Office of Inspector General -- AUDIT

"Medicaid Pharmacy - Actual Acquisition Cost of Brand Name Prescription Drug Products," (A-06-00-00023)

August 10, 2001

Complete Text of Report is available in PDF format (557 kb). Copies can also be obtained by contacting the Office of Public Affairs at 202-619-1343.


This final report points out that significant savings could be realized on prescription drugs reimbursed by States under the Medicaid program.  Most States use average wholesale price (AWP) minus a percentage discount as a basis for reimbursing pharmacies for brand name drug prescriptions.  This discount averaged about 10.31 percent nationally in 1999. We believe it is not a sufficient discount to ensure that reasonable prices are paid for drugs. Our review of pricing information from 216 pharmacies in 8 States estimated that pharmacy actual acquisition cost nationwide averaged 21.84 percent below AWP in 1999. For the 200 brand name drugs with the greatest amount of Medicaid reimbursement in 1999 we calculated that as much as $1.08 billion could have been saved if reimbursement had been based on a 21.84 percent average discount from AWP. Our review was limited to ingredient acquisition costs and did not address other areas such as the cost of dispensing the drugs. Generally, States pay retail pharmacies for their dispensing action separately from the reimbursement for the prescription drug.
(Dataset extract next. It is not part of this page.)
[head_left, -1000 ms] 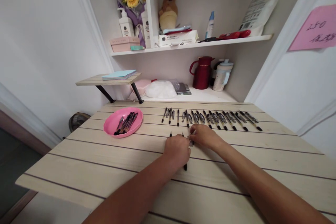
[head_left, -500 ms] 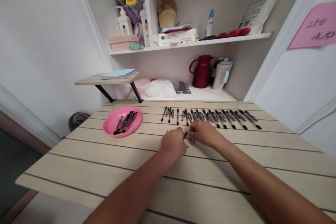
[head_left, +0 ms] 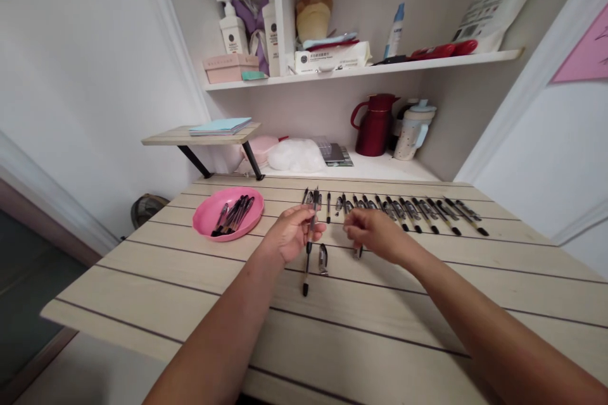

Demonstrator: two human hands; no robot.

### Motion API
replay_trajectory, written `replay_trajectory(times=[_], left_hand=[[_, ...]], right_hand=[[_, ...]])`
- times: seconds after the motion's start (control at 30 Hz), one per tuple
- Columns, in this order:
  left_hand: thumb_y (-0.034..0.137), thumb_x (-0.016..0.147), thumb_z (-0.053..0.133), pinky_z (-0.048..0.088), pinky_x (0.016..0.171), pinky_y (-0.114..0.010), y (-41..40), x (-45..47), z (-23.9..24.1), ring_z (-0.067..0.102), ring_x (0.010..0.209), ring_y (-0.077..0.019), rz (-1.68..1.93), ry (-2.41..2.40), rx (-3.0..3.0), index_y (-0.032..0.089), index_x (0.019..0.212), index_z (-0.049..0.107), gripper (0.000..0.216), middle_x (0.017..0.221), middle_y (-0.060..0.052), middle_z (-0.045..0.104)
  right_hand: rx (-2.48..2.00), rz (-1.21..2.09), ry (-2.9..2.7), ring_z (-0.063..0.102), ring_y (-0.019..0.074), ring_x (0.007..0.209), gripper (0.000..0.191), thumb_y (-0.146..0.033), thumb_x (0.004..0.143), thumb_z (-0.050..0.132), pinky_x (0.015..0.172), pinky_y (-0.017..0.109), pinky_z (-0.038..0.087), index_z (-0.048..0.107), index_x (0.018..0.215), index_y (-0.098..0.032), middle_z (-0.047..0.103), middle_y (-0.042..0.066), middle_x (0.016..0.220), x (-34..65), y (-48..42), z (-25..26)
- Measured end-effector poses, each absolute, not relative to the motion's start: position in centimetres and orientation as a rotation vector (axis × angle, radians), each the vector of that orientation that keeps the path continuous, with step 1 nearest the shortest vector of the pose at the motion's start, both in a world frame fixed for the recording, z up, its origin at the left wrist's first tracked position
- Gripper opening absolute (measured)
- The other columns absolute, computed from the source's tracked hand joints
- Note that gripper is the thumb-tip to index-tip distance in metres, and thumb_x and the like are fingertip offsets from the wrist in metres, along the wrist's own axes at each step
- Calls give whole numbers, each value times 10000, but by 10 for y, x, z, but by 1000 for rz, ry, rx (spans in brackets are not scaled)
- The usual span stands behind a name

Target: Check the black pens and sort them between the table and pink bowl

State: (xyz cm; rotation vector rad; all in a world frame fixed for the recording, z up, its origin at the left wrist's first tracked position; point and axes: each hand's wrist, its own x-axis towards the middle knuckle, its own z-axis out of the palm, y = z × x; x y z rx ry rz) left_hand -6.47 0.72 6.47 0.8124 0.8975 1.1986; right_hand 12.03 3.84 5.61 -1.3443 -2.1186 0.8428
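Observation:
My left hand (head_left: 293, 234) is closed on an uncapped black pen (head_left: 313, 218), held nearly upright with its tip pointing away. Just below it another pen (head_left: 306, 275) lies on the table, a pen cap (head_left: 323, 259) at its right. My right hand (head_left: 375, 234) hovers to the right with curled fingers; whatever is in them is hidden. Under those fingers a second cap (head_left: 358, 254) shows; whether it is touched I cannot tell. Beyond both hands runs a row of pens (head_left: 425, 215) with caps between them, partly covered by my hands.
A pink bowl (head_left: 198, 221) with several pens stands left on the slatted wooden table (head_left: 166, 291). Behind it is a small raised shelf (head_left: 166, 137) bearing blue paper. At the back are a red jug (head_left: 377, 130), a tumbler (head_left: 412, 133) and a white bag (head_left: 297, 157).
My hands, close together before, have moved apart. My left hand has turned and risen with the pen, uncovering the pen and cap on the table. The view has shifted slightly.

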Motion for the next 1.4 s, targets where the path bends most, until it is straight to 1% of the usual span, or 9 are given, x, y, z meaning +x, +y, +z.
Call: replay_trajectory(times=[0.1,0.23,0.33,0.73,0.93,1.1,1.27,1.33,1.4], left_hand=[[214,661,604,338,386,-149,3,-57,63,507,468,-51,1118,961,924,148,895,560,247,639,29,507],[205,665,588,286,351,-137,1,-47,60,468,441,-35,1044,1049,1053,147,904,562,247,629,36,488],[196,667,583,276,352,-134,0,-44,57,465,444,-34,1009,1085,1091,133,910,571,252,616,31,490],[201,664,589,267,359,-133,-1,-44,54,459,434,-34,983,1149,1132,133,911,596,256,587,29,508],[219,655,622,317,392,-145,1,-45,53,501,472,-59,994,1089,1153,117,915,611,279,568,15,527],[259,640,654,344,425,-156,0,-41,51,493,495,-58,1056,1027,1137,89,818,624,249,576,3,533],[240,646,638,350,438,-160,0,-31,47,474,481,-55,1160,1084,1136,98,792,602,207,554,12,523],[240,651,628,348,436,-157,0,-29,46,474,485,-53,1182,1092,1139,102,791,592,200,571,12,521],[264,658,621,323,412,-148,-1,-29,47,471,473,-46,1175,1078,1136,110,800,580,214,610,9,532]], right_hand=[[-1210,1154,-1694,509,97,486,136,-309,681,586,454,221,377,593,733,-183,568,-18,581,128,49,58],[-1009,1355,-1300,503,80,520,242,-302,574,718,446,204,383,632,759,-172,579,-7,615,137,57,60],[-959,1431,-1186,523,77,553,261,-257,542,749,474,197,411,641,764,-171,590,-4,636,142,59,62],[-959,1380,-1425,531,88,571,246,-292,584,714,501,221,385,654,788,-170,607,-6,660,140,50,70],[-923,1492,-1382,522,87,565,294,-290,578,726,501,219,375,652,839,-176,599,-10,643,141,49,71],[-875,1630,-1266,500,77,528,305,-325,559,743,487,216,374,647,804,-172,567,-21,597,139,52,63],[-973,1503,-1233,432,60,446,300,-389,553,739,435,199,328,547,621,-167,498,-46,489,133,51,58],[-1001,1455,-1276,487,86,502,323,-460,598,686,475,212,370,542,633,-173,547,-18,540,131,50,59],[-963,1469,-1328,558,129,645,349,-505,636,634,564,246,428,590,753,-179,624,32,719,131,48,60]])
We recommended that the Centers for Medicare and Medicaid Services (CMS) require the States to bring pharmacy drug reimbursement more in line with the actual acquisition cost of brand name drugs. The CMS agreed that an accurate acquisition cost should be used to determine drug reimbursement and will encourage States to review their estimates of acquisition costs in light of our findings.